▶ **Requirement**
From the records below, copy each line that has the word "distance" in it.

__________________________________________________

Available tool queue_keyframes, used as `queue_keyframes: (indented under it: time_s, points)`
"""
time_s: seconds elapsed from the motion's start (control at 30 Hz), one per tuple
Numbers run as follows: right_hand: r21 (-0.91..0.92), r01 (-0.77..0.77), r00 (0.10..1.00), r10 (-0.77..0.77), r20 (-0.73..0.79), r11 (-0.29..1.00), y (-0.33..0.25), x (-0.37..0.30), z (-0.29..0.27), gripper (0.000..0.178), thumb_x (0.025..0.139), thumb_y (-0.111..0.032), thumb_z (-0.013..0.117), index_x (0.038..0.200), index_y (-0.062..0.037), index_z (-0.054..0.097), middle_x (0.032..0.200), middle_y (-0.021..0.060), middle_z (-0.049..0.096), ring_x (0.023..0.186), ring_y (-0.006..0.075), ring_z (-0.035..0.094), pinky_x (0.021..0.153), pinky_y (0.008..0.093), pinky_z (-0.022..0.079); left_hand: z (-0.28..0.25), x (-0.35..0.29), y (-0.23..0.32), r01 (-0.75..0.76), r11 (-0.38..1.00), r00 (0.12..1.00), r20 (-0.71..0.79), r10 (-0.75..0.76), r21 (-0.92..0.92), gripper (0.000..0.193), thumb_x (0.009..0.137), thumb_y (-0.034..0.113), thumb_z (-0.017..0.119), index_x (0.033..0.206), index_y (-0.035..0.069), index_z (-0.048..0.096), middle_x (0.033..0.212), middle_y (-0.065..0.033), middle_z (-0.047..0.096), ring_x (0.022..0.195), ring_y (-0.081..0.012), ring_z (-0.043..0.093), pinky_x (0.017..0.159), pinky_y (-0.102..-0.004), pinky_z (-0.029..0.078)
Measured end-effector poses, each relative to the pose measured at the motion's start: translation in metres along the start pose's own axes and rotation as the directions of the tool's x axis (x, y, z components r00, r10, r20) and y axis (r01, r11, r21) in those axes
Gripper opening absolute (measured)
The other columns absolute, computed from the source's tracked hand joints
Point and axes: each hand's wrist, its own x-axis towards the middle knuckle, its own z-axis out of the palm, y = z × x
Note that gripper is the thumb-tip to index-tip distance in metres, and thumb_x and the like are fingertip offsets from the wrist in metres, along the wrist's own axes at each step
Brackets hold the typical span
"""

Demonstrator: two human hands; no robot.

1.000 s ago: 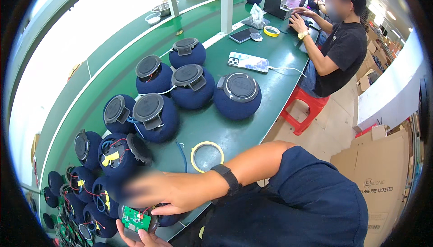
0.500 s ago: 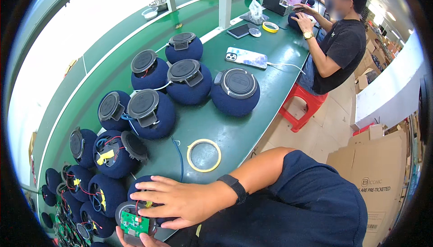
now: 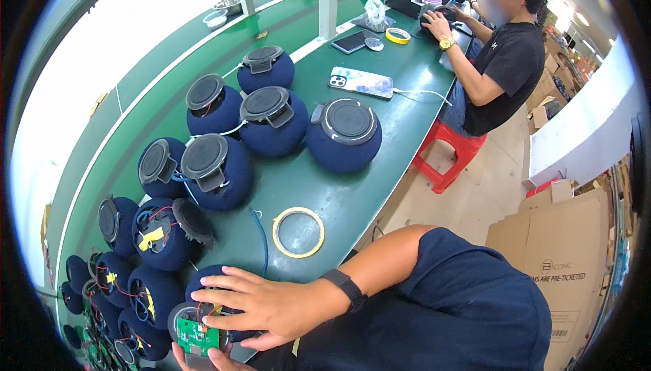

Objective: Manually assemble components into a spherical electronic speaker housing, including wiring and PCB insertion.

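Note:
At the bottom of the view, my left hand (image 3: 218, 360) grips a dark round speaker base (image 3: 178, 314) by its lower edge. A green circuit board (image 3: 192, 337) is fixed to that base, with red wires (image 3: 201, 311) running to a connector on it. My right hand (image 3: 254, 308) lies over a navy fabric-covered round speaker (image 3: 195, 280), fingers stretched and apart. Its fingertips are beside the wires and the board's upper edge. The palm hides most of that speaker.
Several navy speakers (image 3: 218, 173) with black bases crowd the green table's left side, some with loose wires and yellow tape. A tape roll (image 3: 298, 232), a blue cable (image 3: 262, 241) and a phone (image 3: 361, 82) lie nearby. A co-worker (image 3: 508, 66) sits on a red stool (image 3: 444, 157) at far right.
The whole scene has shifted slightly left in the view. Both my hands keep nearly the same hold and pose on the base and speaker. The co-worker's hands have moved a little.

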Motion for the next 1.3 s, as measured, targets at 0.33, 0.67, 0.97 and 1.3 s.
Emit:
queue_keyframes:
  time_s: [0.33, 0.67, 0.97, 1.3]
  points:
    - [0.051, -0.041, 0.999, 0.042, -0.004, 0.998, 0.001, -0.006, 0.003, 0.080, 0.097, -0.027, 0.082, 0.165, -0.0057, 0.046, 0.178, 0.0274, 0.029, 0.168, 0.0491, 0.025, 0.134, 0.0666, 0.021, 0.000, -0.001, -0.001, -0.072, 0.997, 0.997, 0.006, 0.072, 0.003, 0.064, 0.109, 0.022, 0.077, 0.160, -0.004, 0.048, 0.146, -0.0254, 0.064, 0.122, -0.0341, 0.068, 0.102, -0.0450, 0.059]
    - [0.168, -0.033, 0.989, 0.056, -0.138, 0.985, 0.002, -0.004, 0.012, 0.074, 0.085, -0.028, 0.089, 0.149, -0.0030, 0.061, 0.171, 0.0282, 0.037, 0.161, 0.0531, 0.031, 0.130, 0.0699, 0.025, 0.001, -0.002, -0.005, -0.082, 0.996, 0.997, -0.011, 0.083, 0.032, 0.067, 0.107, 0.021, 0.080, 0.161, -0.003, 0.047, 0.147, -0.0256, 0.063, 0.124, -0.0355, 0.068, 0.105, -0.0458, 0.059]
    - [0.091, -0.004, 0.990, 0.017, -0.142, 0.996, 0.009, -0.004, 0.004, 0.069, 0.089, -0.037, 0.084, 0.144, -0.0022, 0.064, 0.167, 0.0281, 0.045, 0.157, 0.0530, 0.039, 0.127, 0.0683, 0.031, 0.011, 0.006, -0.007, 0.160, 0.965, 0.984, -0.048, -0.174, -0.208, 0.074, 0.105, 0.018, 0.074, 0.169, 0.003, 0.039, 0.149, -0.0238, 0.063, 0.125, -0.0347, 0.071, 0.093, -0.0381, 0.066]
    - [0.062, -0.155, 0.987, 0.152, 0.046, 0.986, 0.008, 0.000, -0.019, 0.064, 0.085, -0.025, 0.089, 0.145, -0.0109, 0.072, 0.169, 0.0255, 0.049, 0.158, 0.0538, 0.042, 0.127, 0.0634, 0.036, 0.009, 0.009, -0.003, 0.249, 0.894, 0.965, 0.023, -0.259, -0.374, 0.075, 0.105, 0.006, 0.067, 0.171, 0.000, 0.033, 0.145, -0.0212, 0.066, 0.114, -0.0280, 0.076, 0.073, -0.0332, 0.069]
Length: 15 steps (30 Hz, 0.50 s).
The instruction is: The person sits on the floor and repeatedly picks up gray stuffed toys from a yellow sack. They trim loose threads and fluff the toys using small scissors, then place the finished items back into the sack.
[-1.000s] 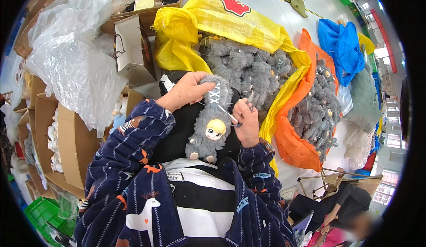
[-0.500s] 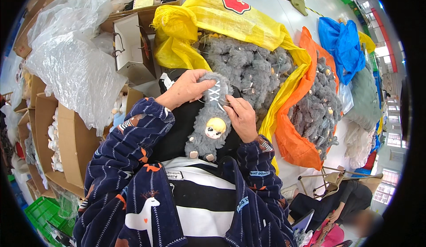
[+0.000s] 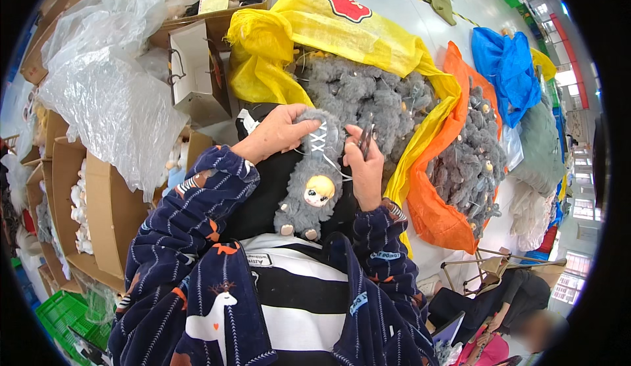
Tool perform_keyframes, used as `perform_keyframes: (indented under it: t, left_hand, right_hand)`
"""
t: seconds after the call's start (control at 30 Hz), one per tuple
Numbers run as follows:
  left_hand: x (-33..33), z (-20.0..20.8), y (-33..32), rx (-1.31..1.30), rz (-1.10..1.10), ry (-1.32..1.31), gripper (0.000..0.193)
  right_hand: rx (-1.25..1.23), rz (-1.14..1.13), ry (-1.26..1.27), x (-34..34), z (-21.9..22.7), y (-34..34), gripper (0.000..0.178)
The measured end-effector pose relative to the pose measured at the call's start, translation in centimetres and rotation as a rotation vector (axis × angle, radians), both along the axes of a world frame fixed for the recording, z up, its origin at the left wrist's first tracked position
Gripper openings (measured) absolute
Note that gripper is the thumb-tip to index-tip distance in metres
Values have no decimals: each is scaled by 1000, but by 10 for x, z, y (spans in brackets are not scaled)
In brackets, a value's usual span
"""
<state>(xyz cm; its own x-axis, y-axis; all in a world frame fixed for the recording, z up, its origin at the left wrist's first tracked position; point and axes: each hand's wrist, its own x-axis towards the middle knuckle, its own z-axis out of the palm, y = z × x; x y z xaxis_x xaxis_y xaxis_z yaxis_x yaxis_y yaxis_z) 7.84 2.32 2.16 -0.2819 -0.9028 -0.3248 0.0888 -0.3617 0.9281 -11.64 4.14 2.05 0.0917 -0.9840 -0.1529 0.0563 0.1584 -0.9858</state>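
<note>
A grey fluffy plush doll (image 3: pixel 301 198) with a small blond doll face lies on my lap, its feet toward me. White ribbon (image 3: pixel 318 136) is laced in crosses on the grey strip above its face, and a loose end curls off to the right. My left hand (image 3: pixel 282 131) is closed on the far end of the plush, thumb on top near the lacing. Just right of the lacing, raised off the plush, my right hand (image 3: pixel 363 165) grips a small dark metal tool like thread snips (image 3: pixel 368 137), its narrow tips pointing away from me.
Beyond my lap, a yellow woven sack (image 3: pixel 355 34) holds many grey plush pieces (image 3: pixel 368 90). An orange sack (image 3: pixel 440 211) with more stands to the right. Cardboard boxes (image 3: pixel 108 215) and clear plastic sheeting (image 3: pixel 112 96) crowd the left. A seated person (image 3: pixel 519 300) is at lower right.
My right hand has let go of the ribbon end and lifted away to the right, with the dark tool now showing in its fingers. My left hand keeps its hold on the plush.
</note>
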Motion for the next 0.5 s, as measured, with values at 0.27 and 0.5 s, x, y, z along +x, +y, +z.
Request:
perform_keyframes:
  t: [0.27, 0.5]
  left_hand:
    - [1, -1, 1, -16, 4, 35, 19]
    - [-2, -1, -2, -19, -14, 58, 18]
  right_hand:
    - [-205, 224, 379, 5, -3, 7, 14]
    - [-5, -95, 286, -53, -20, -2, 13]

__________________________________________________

▶ **Reply to the exercise**
Note that gripper is the thumb-tip to index-tip distance in metres, and thumb_x and the like are fingertip offsets from the wrist in metres, along the wrist's own axes at each step
Note that gripper is the thumb-tip to index-tip distance in metres

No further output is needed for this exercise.